Wednesday, 17 April 2013

Understanding the United Nations’ Scheme of Negotiating Carbon Credits

Understanding Emerald Knight Carbon Credits

Carbon credits serve as one of the United Nations’ answers to the besieged environment of the planet. Carbon emission, along with greenhouse gases and acid rain, is a rapidly growing threat to the environment. In keeping with the Kyoto Protocol endorsements, concerned investors have joined the call to reduce humanity’s carbon footprint. Consultants on trading in carbon credits from Emerald Knight can advice you on ethical investing in projects with real value. The two highly regulated markets for carbon credit trading are the voluntary carbon offset market and the mandatory carbon credits market. Each abides by a specific standard:

Voluntary Carbon Credit

In the voluntary carbon credit market, individuals or businesses can voluntarily purchase carbon credits to regulate their own net carbon output. The money invested is used to support eco-friendly projects that help mitigate or neutralize carbon dioxide emissions in the environment. One of the advantages of voluntary carbon credits comes in the form of Renewable Energy Certificates, which provide buyers with the opportunity to secure green power across disparate locations, as well as apply renewable energy features to their facilities.
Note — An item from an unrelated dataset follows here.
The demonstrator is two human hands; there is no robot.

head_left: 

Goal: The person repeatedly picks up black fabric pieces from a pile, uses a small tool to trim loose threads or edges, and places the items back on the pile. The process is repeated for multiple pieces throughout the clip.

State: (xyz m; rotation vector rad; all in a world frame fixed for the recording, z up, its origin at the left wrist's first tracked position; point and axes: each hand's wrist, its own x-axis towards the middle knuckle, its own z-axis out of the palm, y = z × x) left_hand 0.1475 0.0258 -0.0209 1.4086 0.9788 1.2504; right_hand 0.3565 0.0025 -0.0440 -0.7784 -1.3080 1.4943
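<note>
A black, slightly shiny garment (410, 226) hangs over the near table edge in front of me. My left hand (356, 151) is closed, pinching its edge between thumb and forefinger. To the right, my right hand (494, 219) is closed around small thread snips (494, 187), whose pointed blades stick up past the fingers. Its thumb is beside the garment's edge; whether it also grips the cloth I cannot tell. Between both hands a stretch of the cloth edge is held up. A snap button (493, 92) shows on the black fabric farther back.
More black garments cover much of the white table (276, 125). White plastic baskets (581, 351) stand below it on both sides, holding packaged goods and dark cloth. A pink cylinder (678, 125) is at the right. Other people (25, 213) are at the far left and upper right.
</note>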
REC represents property rights that pertain to funding renewable energy development and environmental protection.

Mandatory Carbon Credit

The United Nations crafted the Kyoto Protocol to establish, among other things, the carbon credit market. It arranged to make carbon trading mandatory among nations with thriving industrial sectors. The purpose is to regulate and put a cap to harmful industrial gas emissions by target companies. A carbon credit serves like a paid-up license for a company to emit one metric tonne of carbon dioxide or equivalent greenhouse gas in the course of its business operations. If a company has an excess of credits, it can resell them to other parties that anticipate emission of more pollutant than they have already paid for. The European Union has implemented a mandatory scheme for controlling carbon dioxide emissions, with which over 12,000 factories and utility establishments across Europe have complied. Each of the EU’s member states drew up its own national allocation plan based on the Kyoto Protocol dictates. All EU member states can trade carbon credits amongst each other.

 Advice on carbon credits from Emerald Knight consultants can help companies do their part in negating their carbon-spewing ways. Moreover, they can help identify growth opportunities that can fund other sustainable and ethical projects involving rainforests, food shortages, alternative fuels, and global warming.